*WORK INSTRUCTIONS*: Below are entries; repeat exactly, and nothing else, the lines from the one holding "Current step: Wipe" through the one holding "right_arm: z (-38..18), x", inclusive. Leave the pictures out.
RECORDS SUPPLIED: Begin
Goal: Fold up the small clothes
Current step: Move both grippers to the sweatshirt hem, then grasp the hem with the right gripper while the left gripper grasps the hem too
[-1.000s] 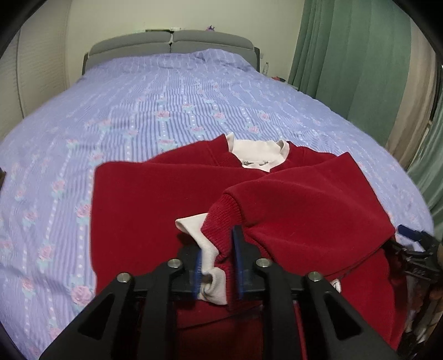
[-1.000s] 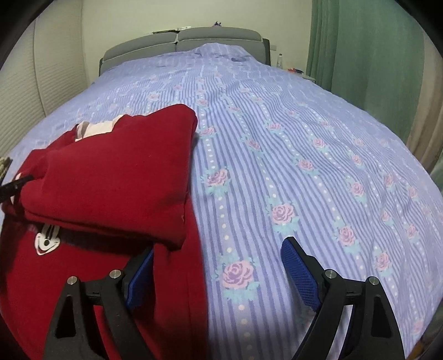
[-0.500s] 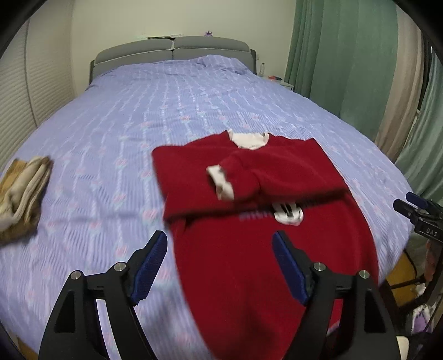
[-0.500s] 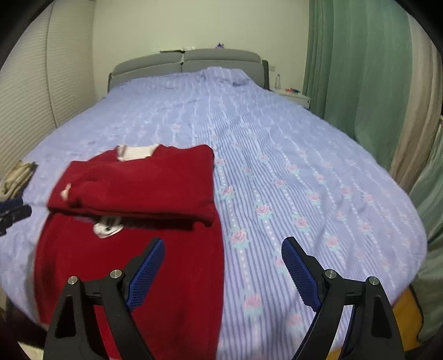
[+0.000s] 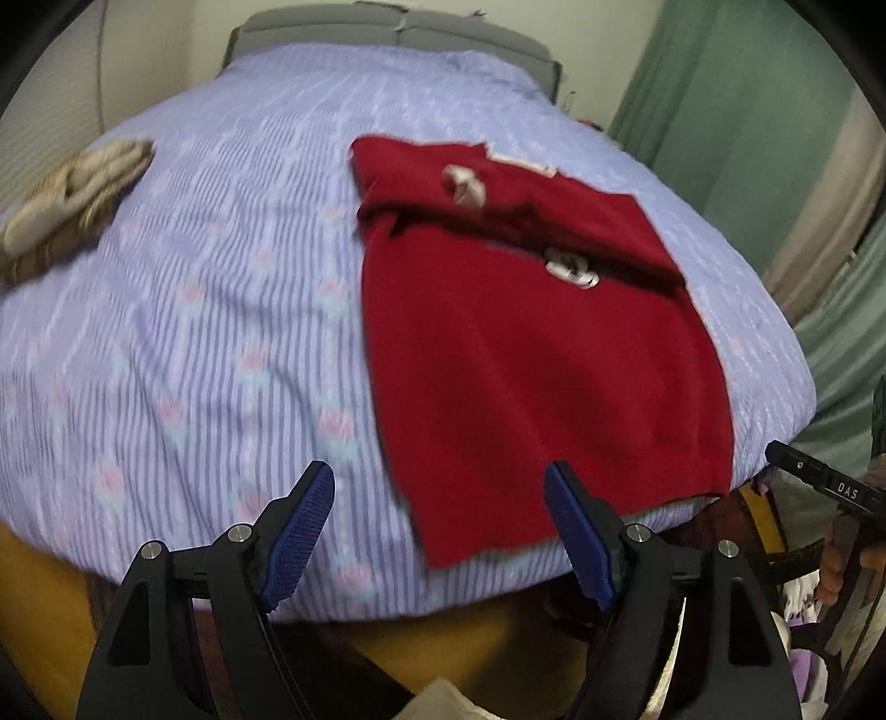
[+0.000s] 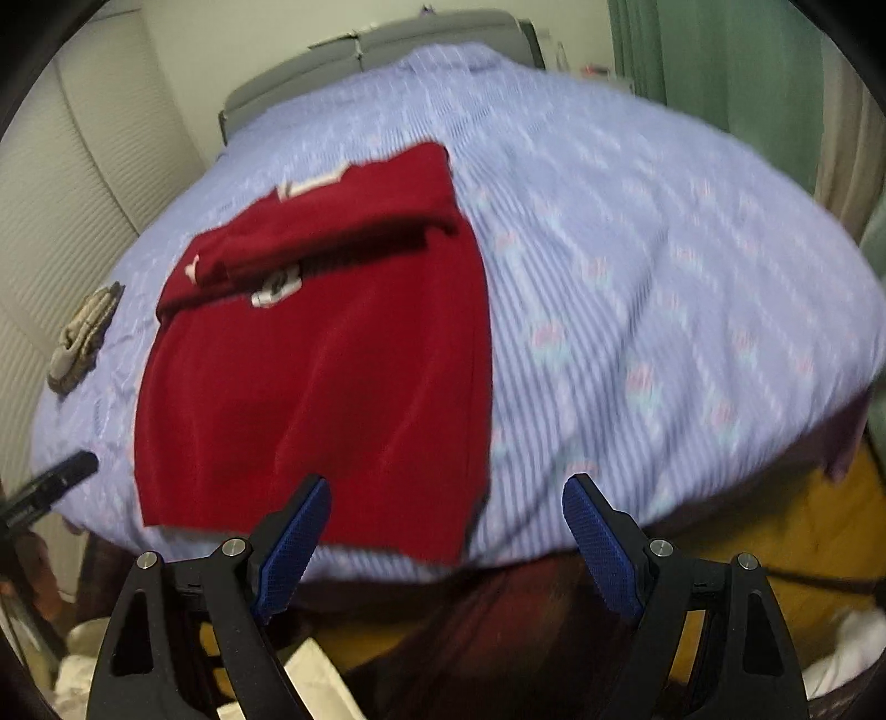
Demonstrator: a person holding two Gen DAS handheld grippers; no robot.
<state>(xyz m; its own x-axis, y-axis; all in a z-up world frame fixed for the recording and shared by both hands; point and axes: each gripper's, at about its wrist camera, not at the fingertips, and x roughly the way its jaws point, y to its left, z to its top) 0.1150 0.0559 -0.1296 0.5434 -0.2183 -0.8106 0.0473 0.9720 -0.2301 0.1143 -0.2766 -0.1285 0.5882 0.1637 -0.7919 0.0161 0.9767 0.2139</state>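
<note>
A small red sweater (image 5: 531,354) (image 6: 332,387) lies on the bed, collar away from me and both sleeves folded across its chest, a white cuff (image 5: 464,185) on top. Its hem reaches the near edge of the mattress. My left gripper (image 5: 440,526) hangs open over that edge at the hem's left corner, with nothing between its blue pads. My right gripper (image 6: 446,537) is open too, over the hem's right corner, touching no cloth. The tip of the right gripper (image 5: 819,482) shows at the right of the left wrist view.
A folded beige garment (image 5: 72,194) (image 6: 83,332) lies at the left side of the lilac striped bedspread (image 5: 221,310). Green curtains (image 5: 764,127) hang on the right. The grey headboard (image 6: 387,39) is at the far end. Yellow floor (image 6: 775,531) shows below the bed edge.
My left gripper let go of the sleeve cuff and opened. Both grippers drew back from the sweater to the near edge of the bed, so the whole garment now shows.
</note>
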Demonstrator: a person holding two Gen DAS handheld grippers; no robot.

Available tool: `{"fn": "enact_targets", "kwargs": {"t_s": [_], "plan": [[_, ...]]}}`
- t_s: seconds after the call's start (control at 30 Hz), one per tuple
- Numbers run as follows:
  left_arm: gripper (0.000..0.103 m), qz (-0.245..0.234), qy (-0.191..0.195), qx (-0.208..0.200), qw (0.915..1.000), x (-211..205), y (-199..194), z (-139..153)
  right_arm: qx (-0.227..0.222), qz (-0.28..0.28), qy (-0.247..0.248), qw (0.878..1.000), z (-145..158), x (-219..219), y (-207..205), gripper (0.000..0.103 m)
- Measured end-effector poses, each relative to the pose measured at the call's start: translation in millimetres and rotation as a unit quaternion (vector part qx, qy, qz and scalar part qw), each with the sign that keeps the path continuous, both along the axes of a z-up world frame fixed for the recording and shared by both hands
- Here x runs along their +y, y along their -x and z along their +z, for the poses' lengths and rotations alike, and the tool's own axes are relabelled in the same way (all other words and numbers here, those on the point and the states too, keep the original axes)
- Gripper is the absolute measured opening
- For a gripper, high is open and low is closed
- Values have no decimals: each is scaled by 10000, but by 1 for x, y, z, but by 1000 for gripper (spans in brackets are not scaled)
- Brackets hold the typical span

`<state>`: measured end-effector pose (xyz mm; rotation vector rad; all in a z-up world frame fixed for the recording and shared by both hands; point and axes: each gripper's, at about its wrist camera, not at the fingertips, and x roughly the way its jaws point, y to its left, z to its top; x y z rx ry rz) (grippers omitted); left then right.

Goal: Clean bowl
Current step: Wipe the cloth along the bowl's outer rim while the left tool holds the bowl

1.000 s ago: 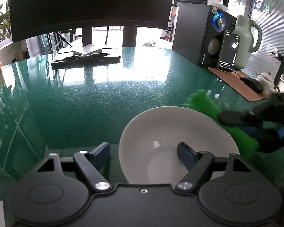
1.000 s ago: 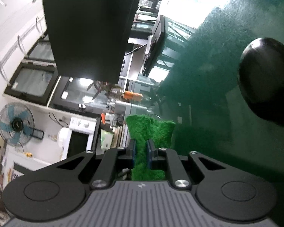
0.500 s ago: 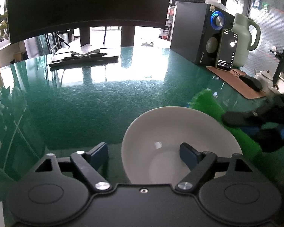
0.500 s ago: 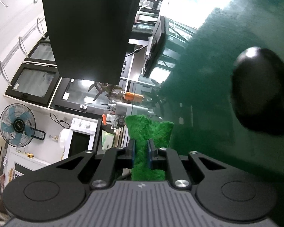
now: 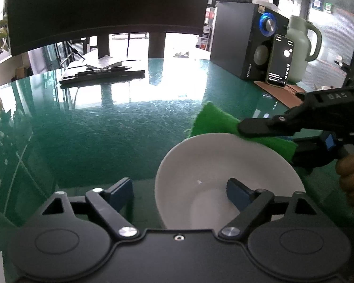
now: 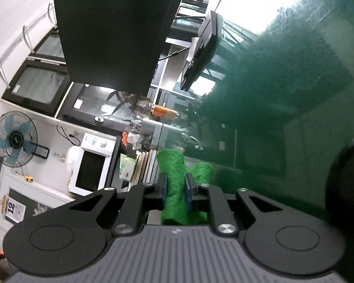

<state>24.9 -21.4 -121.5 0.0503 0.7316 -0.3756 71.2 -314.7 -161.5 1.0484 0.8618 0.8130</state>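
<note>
sitting plain white bowl (image 5: 226,172) | left claw (image 5: 179,189) spread across rim | right claw (image 6: 175,188) pinching green sponge (image 6: 177,188)

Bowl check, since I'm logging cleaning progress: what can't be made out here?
- Bowl near rim: left wrist view, hidden by the left hand-held gripper.
- Sponge touching the far rim: unclear, the right hand-held gripper covers it.
- Bowl: outside the right wrist view.
</note>
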Motion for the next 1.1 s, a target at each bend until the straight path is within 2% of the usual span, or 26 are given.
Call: {"fn": "enact_targets", "kwargs": {"t_s": [0.2,0.57,0.9,1.1], "plan": [[91,-70,3,-13,10000,-1,1,-1,207,211,37,9996,2,-16,11,16],[93,-111,-1,-29,9999,0,2,-1,222,532,48,9983,1,11,-24,18],[96,-193,-19,-13,9998,-2,2,-2,339,380,22,9987,1,-19,9,19],[96,-187,-28,-12,9998,-3,3,-1,321,384,41,9987,1,-12,1,21]]}}
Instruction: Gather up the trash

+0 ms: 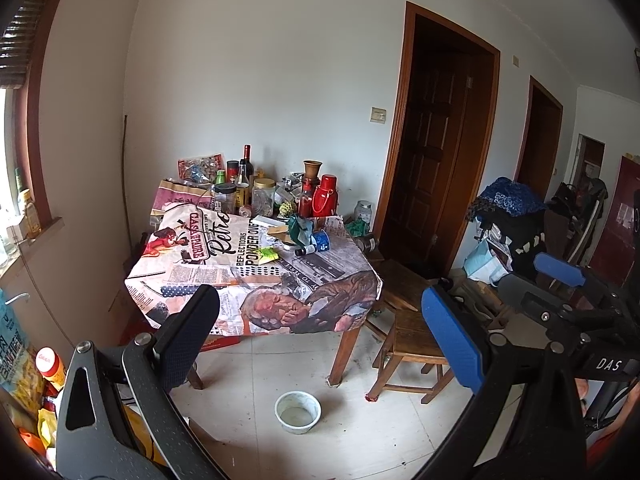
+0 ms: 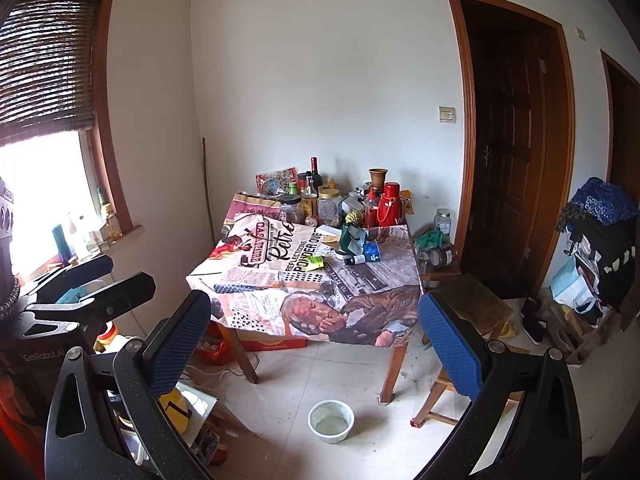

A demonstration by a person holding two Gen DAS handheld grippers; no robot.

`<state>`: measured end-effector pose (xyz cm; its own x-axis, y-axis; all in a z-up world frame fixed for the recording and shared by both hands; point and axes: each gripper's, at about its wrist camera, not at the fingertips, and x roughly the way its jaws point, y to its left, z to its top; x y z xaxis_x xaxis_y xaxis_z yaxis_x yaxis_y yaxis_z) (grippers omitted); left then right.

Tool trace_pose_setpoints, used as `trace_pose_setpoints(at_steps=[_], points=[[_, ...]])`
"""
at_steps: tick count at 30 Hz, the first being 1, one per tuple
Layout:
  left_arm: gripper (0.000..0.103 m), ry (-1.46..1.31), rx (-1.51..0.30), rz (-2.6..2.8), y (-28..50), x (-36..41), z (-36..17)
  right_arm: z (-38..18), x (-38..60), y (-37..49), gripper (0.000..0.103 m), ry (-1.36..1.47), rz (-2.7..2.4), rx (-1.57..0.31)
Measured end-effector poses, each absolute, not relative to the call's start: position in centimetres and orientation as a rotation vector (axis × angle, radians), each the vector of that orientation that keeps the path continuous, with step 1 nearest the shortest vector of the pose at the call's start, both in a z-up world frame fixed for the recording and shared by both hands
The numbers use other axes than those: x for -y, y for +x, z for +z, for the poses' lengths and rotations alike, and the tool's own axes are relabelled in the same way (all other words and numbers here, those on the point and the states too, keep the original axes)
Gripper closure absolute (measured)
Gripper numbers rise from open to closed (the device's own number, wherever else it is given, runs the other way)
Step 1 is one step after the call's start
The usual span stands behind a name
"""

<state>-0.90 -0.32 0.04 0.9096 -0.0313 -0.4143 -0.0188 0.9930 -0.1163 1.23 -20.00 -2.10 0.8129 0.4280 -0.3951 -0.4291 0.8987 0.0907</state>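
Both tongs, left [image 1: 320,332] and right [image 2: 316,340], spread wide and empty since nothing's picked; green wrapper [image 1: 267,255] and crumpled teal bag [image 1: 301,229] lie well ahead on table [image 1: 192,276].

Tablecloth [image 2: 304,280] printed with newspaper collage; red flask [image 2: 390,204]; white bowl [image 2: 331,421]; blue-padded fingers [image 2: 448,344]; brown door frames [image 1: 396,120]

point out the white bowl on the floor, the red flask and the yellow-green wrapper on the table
white bowl [image 2: 331,421]: right wrist view, on its front rim.
red flask [image 2: 389,205]: right wrist view, on its body.
yellow-green wrapper [image 1: 267,255]: left wrist view, on its middle.
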Motion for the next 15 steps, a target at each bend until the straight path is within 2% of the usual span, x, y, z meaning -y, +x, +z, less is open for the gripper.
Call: trace_pose_setpoints(at_steps=[15], points=[[0.001,-0.118,-0.441,-0.068,0.5,-2.6,-0.5,-2.6,17.6,2.1,0.0,0.003,0.394,-0.424]])
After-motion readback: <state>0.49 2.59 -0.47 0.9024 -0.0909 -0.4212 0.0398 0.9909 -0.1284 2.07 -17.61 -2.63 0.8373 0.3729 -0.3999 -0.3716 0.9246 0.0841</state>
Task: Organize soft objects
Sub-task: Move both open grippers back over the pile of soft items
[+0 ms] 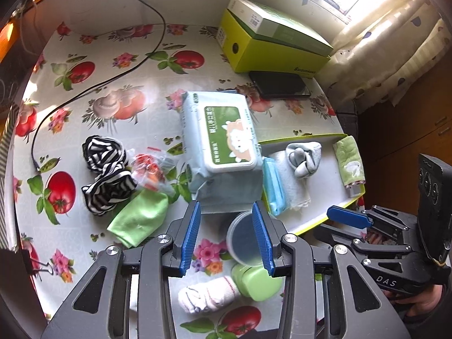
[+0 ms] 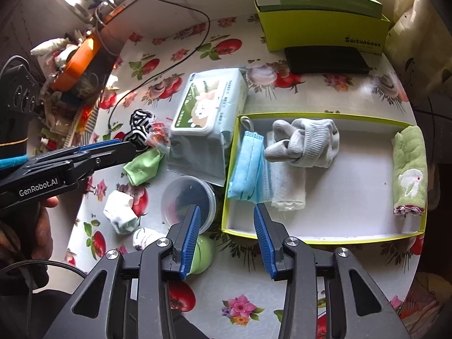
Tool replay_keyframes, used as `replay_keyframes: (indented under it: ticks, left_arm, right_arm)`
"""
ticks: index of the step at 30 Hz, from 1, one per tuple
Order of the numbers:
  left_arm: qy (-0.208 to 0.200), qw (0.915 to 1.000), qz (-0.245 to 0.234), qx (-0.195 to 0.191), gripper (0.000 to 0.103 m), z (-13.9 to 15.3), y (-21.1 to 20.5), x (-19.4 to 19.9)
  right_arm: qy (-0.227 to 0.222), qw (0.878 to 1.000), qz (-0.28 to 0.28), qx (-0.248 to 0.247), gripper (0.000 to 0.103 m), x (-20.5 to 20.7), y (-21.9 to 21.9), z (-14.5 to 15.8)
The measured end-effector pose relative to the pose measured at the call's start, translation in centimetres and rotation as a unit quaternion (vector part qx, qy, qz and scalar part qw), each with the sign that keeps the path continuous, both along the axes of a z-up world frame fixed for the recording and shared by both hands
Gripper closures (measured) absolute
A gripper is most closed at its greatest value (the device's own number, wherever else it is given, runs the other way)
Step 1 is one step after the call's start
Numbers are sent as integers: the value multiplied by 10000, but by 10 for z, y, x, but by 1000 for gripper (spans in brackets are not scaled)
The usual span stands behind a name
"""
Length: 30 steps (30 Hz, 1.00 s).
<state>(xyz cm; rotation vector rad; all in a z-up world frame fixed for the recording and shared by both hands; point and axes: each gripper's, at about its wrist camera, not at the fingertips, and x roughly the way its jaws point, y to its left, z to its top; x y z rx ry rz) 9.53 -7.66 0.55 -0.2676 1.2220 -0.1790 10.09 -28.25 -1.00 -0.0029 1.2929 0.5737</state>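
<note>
A shallow yellow-green tray (image 2: 319,238) (image 1: 316,138) holds a blue face mask (image 2: 248,169), a white cloth (image 2: 288,189), grey socks (image 2: 308,144) (image 1: 303,156) and a green towel (image 2: 409,169) (image 1: 349,161). Left of it lie a wet-wipes pack (image 1: 220,141) (image 2: 206,113), a striped black-and-white cloth (image 1: 107,175), a green cloth (image 1: 138,217) (image 2: 144,166) and white socks (image 1: 209,293) (image 2: 120,214). My left gripper (image 1: 227,234) is open and empty, above the table in front of the wipes pack. My right gripper (image 2: 227,237) is open and empty, above the tray's near-left corner.
A clear round tub (image 2: 189,200) (image 1: 243,240) and a green round container (image 1: 257,282) sit near the tray. A green box (image 2: 322,14), a black wallet (image 2: 325,59) and a black cable (image 1: 93,84) lie at the back. A small plastic bag (image 1: 149,169) lies by the striped cloth.
</note>
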Motion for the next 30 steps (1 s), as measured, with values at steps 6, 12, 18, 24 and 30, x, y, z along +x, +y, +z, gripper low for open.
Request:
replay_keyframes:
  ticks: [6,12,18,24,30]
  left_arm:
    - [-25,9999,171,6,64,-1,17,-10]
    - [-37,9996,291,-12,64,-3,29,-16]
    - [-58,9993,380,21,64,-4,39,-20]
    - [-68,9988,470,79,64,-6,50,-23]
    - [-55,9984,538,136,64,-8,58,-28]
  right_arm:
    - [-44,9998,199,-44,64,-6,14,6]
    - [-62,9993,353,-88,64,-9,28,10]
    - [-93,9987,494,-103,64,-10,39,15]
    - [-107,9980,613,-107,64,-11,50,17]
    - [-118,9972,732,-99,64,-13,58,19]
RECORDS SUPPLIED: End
*SOLUTION TO THIS PROBLEM*:
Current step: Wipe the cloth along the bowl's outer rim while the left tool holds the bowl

1.000 s ago: 
1.000 s ago: 
0.500 s ago: 
0.500 s ago: 
now: 
now: 

<state>24.9 -21.4 -121.5 0.0503 0.7316 -0.3756 71.2 -314.7 -161.5 1.0484 0.8618 0.8130</state>
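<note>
sitting plain white bowl (image 5: 226,172) | left claw (image 5: 179,189) spread across rim | right claw (image 6: 175,188) pinching green sponge (image 6: 177,188)

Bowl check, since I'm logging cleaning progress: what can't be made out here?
- Bowl near rim: left wrist view, hidden by the left hand-held gripper.
- Sponge touching the far rim: unclear, the right hand-held gripper covers it.
- Bowl: outside the right wrist view.
</note>
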Motion for the next 1.1 s, a target at each bend until the straight path is within 2% of the usual span, or 26 are given.
Call: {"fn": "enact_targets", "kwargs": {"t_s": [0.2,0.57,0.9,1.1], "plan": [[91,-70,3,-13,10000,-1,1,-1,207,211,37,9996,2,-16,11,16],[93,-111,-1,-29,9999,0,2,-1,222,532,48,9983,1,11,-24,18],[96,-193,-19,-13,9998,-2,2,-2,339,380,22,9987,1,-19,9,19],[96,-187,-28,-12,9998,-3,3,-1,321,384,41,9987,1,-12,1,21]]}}
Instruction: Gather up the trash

+0 ms: 
+0 ms: 

A demonstration by a person holding two Gen DAS handheld grippers; no robot.

`<state>`: measured end-effector pose (xyz cm; its own x-axis, y-axis; all in a z-up world frame fixed for the recording and shared by both hands; point and axes: each gripper's, at about its wrist camera, not at the fingertips, and x roughly the way its jaws point, y to its left, z to its top; x y z xaxis_x xaxis_y xaxis_z yaxis_x yaxis_y yaxis_z) (grippers omitted); left then right.

Tool trace_pose_setpoints, used as `trace_pose_setpoints(at_steps=[_], points=[[_, ...]])`
"""
at_steps: tick count at 30 Hz, the first being 1, one per tuple
Layout:
  left_arm: gripper (0.000..0.103 m), ry (-1.46..1.31), rx (-1.51..0.30), rz (-2.6..2.8), y (-28..50), x (-36..41), z (-36..17)
  right_arm: z (-38..18), x (-38..60), y (-37..49), gripper (0.000..0.103 m), ry (-1.36..1.47), rz (-2.7..2.4), rx (-1.57..0.31)

What the exercise asked for is complete.